There have been efforts to attain voting representation for many years, including the District of Columbia Voting Rights Amendment passed by Congress in 1978 but unratified by the states. These efforts are endorsed by the current Mayor, Anthony Williams and by the current Delegate, Eleanor Holmes Norton. To further this effort, the words "Taxation Without Representation" were added to DC license plates in 2000 and there is a current movement to the add the words "No Taxation Without Representation" to the DC flag. Advocates of statehood who have supported these changes have said that they are intended as a protest and to raise awareness in the rest of the country. These measures in particular were chosen because the DC flag is one of the few things under direct local control without requiring approval from Congress.
On a local level, the city is run by an elected Mayor and City Council.
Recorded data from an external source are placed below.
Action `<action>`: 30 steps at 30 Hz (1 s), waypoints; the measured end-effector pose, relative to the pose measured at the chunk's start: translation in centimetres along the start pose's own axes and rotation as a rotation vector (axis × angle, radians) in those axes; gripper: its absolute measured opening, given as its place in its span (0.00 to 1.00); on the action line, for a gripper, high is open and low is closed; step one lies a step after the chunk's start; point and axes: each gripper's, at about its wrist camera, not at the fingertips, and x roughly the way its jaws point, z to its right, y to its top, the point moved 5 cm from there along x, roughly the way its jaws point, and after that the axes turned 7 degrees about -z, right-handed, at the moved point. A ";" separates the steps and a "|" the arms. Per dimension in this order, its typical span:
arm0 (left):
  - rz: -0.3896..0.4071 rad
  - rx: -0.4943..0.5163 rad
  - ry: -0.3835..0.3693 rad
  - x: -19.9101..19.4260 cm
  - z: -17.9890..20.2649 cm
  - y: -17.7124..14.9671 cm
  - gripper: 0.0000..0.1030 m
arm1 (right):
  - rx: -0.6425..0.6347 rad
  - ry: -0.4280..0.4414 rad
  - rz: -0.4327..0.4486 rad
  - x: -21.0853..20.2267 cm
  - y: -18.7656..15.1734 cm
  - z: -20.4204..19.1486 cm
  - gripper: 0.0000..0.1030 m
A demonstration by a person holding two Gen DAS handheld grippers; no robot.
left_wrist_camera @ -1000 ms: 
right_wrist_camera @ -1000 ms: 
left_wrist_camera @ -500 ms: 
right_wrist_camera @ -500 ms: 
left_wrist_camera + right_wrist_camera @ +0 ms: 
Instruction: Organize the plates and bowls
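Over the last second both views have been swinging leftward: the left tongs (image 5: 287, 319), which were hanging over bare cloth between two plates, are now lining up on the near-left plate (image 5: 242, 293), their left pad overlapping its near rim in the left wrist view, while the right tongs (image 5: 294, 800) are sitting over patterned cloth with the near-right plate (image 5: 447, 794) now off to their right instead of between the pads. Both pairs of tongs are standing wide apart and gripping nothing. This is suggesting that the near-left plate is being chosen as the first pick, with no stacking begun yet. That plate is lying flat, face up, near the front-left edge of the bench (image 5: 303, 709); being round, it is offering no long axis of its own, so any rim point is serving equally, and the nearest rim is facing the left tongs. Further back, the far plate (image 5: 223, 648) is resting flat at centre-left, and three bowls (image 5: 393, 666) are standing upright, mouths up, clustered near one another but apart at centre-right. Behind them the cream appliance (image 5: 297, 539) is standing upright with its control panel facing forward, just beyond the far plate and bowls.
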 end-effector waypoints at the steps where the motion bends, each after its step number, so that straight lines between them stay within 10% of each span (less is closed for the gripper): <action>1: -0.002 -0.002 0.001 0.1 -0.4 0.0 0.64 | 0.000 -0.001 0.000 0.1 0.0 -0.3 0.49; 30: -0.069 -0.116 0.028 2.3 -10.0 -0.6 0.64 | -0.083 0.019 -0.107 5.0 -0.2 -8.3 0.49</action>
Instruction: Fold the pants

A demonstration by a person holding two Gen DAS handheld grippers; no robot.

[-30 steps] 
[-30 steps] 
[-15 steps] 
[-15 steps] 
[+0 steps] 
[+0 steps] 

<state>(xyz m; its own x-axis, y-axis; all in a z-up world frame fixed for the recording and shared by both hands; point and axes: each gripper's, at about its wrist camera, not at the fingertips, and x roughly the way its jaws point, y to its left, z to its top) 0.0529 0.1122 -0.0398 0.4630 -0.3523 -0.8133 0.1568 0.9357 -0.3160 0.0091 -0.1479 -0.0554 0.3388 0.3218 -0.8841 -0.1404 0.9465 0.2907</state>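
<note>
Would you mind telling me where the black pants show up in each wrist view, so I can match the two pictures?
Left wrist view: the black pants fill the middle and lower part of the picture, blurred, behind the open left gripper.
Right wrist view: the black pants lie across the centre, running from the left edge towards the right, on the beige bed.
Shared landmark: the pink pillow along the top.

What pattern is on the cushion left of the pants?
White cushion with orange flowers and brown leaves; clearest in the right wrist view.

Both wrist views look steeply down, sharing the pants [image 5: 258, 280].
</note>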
The school board has both elected and appointed members. However, Congress has plenary power over the district. It has the right to review and overrule laws created locally, and has often done so.
DC residents pay all federal taxes, such as income tax, as well as local taxes. The Mayor and Council adopt a budget of local money with Congress reserving the right to make any changes. Because so much of the valuable property in the district is federally-owned and hence exempt from local property taxes, the city is frequently cash-strapped; public services in the city suffer as a result.
German map of Washington, DC]]
Washington was selected as the site of the national capital city after a sitdown dinner deal between Thomas Jefferson and Alexander Hamilton. Jefferson agreed to support Hamilton's banking and federal bond plans in exchange for the choice of a Southern locale for the capital. It was initially 100 mi² (260 km²).
The signing of the Residence Bill on July 16, 1790 established a site along the Potomac River as the District of Columbia (seat of government) of the United States. Land for the district was given to the federal government by the states of Virginia and Maryland and the city was named after George Washington. On February 27, 1801 the district was placed under the jurisdiction of the United States Congress. The town of Georgetown already existed at the time.
By an act of Congress, the area south of the Potomac (39 mi² or about 100 km²) was returned to Virginia on July 9, 1846 and now is incorporated in Arlington County and a part of the City of Alexandria.
On August 24, 1814, British forces burnt the capital during the most notable destructive raid of the War of 1812. British forces burned public buildings including the White House, the Capitol, the Arsenal, the Dock-Yard, Treasury, War office, and the bridge across the Potomac.
President James Madison was forced to flee to Virginia and American morale was reduced to an all-time low. The expedition was carried out between August 19 and August 29, 1814, and was well organized and vigorously executed. On the 24th the American militia, who had collected at Bladensburg, Maryland, to protect the capital, fled almost before they were attacked.
US President Herbert Hoover ordered the United States Army on July 28, 1932 to forcibly evict the "Bonus Army" of World War I veterans that gathered in Washington, DC to secure promised veteran's benefits early. US troops dispersed the last of the "Bonus Army" the next day.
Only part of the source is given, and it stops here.